Activity: Search the entries below for the word "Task", then copy each line in which it is found.
**** Supplied records ****
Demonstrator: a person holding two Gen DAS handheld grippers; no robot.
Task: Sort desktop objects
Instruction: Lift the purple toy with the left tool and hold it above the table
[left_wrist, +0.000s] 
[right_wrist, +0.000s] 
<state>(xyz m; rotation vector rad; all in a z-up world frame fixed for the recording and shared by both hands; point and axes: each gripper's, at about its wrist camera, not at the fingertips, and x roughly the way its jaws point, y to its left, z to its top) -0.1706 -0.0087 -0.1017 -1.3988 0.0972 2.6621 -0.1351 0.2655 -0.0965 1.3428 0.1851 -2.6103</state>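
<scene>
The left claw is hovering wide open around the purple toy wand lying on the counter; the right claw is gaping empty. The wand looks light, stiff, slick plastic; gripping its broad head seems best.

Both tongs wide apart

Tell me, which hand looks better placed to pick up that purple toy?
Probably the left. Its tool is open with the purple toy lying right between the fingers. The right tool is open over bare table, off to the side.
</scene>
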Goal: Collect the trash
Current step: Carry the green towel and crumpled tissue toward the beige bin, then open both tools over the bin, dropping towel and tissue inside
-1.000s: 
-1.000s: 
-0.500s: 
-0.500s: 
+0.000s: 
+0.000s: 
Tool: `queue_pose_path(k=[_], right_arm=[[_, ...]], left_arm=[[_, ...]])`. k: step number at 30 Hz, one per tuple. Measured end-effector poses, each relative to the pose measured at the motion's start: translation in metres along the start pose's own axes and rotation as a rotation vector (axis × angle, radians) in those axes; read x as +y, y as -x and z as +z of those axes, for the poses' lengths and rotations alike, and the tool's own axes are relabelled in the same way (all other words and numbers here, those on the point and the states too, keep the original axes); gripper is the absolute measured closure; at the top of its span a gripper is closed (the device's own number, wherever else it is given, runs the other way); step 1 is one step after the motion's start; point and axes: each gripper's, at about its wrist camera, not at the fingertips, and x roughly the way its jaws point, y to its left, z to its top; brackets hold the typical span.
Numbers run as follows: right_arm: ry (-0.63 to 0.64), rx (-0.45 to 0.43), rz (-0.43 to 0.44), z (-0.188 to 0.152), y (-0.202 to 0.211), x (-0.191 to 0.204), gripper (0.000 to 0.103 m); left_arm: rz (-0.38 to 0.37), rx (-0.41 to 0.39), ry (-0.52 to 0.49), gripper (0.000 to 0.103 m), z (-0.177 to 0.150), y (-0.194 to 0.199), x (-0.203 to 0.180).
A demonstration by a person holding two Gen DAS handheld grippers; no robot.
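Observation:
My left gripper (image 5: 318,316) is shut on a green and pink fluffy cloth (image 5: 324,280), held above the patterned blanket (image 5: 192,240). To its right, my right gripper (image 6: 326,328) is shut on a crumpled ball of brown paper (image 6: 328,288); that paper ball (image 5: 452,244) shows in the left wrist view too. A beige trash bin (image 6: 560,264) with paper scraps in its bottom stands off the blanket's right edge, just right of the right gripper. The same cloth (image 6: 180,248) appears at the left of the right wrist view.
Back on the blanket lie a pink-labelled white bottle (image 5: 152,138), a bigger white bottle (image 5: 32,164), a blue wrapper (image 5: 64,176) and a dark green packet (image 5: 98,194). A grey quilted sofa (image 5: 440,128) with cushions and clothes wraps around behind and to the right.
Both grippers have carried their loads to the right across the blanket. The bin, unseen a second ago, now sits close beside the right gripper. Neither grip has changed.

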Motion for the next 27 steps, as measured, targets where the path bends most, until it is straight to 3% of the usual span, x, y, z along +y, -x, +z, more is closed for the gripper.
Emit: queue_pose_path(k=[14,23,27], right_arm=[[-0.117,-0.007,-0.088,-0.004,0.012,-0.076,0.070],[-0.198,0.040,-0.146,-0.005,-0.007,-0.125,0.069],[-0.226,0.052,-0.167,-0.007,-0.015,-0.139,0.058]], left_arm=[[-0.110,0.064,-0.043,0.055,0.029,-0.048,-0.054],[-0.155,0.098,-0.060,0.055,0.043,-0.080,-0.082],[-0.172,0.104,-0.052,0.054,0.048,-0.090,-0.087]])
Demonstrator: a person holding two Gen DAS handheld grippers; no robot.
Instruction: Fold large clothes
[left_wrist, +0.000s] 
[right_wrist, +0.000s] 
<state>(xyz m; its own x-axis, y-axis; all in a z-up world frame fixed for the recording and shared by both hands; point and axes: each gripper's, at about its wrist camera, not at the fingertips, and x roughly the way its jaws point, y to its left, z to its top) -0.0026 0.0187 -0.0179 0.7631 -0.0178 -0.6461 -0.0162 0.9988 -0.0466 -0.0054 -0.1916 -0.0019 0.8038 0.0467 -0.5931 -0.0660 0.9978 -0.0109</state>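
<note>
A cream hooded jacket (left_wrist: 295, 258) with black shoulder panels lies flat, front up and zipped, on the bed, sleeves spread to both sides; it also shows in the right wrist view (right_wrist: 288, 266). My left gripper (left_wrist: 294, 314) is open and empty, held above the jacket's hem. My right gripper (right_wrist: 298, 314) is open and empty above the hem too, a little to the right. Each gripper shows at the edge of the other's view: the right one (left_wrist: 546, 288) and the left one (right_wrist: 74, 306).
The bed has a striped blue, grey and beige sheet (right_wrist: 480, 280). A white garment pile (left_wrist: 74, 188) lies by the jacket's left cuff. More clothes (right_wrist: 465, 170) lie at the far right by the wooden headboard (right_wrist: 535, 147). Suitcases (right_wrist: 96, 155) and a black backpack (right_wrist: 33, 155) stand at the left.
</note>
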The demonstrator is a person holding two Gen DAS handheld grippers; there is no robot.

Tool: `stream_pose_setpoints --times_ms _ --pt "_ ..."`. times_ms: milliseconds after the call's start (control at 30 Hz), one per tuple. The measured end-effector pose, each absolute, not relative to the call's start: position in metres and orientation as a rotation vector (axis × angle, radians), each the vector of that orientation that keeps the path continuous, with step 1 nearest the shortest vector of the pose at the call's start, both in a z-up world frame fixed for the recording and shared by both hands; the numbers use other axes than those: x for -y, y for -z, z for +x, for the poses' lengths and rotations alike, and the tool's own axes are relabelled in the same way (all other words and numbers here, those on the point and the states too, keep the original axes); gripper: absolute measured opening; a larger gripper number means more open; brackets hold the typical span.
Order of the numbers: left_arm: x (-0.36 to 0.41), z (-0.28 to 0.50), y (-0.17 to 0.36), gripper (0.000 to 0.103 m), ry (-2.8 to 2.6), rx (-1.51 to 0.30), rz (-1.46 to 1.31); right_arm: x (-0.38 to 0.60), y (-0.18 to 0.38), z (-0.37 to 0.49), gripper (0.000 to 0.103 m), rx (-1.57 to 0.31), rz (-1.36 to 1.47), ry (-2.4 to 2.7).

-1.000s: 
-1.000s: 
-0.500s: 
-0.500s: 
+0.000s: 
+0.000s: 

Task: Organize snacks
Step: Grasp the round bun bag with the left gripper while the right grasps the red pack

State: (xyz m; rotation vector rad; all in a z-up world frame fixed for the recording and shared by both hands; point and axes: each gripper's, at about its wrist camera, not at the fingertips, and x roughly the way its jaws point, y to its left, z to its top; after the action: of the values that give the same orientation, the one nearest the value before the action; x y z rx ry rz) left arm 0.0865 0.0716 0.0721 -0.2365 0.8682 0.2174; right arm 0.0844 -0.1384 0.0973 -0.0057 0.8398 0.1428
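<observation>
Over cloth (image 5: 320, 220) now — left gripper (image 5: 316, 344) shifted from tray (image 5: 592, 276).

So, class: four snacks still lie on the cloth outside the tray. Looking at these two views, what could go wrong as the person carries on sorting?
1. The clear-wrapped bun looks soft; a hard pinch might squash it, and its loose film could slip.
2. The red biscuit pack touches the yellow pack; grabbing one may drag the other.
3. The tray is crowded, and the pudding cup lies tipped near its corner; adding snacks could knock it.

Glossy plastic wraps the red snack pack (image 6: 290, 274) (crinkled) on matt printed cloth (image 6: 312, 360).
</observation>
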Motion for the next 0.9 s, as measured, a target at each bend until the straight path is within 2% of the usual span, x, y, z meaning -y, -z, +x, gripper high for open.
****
Answer:
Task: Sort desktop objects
Task: Organize snacks

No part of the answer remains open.